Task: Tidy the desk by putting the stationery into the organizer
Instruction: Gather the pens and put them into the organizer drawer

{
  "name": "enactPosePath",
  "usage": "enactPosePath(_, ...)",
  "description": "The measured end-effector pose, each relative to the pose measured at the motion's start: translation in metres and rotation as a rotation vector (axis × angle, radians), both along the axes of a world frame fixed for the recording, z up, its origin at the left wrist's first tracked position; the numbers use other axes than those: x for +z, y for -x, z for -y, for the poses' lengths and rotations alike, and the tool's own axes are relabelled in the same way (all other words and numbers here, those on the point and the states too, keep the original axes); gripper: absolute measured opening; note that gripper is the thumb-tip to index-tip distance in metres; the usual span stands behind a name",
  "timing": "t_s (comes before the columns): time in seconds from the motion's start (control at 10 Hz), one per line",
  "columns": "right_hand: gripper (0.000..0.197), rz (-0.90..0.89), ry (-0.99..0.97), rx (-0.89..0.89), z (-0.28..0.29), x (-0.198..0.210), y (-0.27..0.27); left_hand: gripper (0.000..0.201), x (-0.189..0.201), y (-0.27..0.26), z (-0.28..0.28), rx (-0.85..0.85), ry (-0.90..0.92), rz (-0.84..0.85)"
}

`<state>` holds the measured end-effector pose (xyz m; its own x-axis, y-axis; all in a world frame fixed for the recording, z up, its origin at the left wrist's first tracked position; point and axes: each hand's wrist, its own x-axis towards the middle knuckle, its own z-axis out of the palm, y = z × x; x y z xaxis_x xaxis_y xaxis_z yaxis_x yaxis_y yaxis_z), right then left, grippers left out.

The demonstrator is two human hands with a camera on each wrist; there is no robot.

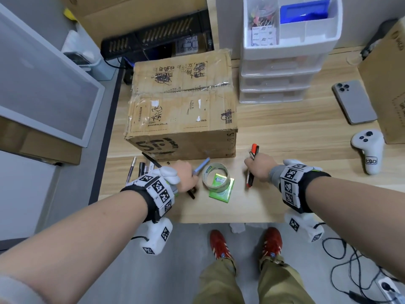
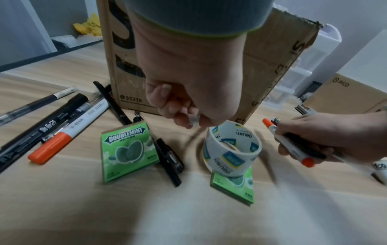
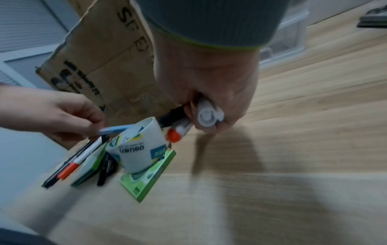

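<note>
My left hand pinches a light blue pen just left of a tape roll; the pen's end shows between the fingertips. The roll stands on a green Doublemint pack, and a second pack lies beside a black pen. My right hand grips a bundle of pens, among them an orange-capped white marker and a black pen. Several more pens and markers lie at the desk's left. The white organizer stands at the back right.
A large cardboard box stands right behind my hands. To the right lie a phone and a white controller, with another box at the edge. Drawers sit under the organizer's top tray.
</note>
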<state>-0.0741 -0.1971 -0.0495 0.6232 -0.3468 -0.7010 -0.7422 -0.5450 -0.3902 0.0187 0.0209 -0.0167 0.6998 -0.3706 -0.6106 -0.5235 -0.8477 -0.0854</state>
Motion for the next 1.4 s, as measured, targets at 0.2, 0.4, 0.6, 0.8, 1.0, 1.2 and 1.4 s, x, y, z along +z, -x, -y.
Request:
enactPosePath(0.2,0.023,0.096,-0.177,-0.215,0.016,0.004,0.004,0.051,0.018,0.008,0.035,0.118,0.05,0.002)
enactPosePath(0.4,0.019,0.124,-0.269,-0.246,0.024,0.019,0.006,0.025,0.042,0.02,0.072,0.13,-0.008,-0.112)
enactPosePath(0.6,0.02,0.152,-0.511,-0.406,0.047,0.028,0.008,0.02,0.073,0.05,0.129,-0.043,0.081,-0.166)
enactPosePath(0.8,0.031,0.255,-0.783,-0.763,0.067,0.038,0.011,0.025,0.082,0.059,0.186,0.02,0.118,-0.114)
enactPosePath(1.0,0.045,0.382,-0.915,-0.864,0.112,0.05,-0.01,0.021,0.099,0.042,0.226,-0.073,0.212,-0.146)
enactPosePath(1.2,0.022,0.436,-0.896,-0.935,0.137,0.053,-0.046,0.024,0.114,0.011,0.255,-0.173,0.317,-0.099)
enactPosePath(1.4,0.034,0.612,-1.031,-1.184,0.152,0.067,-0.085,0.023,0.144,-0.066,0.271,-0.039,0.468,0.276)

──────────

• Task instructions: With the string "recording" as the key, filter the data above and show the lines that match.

• Written solution:
  "description": "The measured end-effector pose, each relative to the pose measured at the motion's start: translation in metres and rotation as a rotation vector (axis × angle, radians), both along the axes of a world frame fixed for the recording, z up, its origin at the left wrist's first tracked position; the numbers use other axes than those: x for +z, y for -x, z for -y, for the poses' lengths and rotations alike, and the tool's own axes are relabelled in the same way (all other words and numbers here, those on the point and the states too, keep the original axes); gripper: absolute measured opening; note that gripper is the thumb-tip to index-tip distance in metres; the usual span stands behind a name",
`<state>` holds the measured end-effector pose (xyz m; its own x-axis, y-axis; all in a world frame fixed for the recording, z up, its origin at the left wrist's first tracked position; point and axes: each hand's wrist, its own x-axis towards the middle knuckle, its own z-axis out of the palm, y = z × x; x y z xaxis_x xaxis_y xaxis_z yaxis_x yaxis_y yaxis_z), right then left, grippers left out.

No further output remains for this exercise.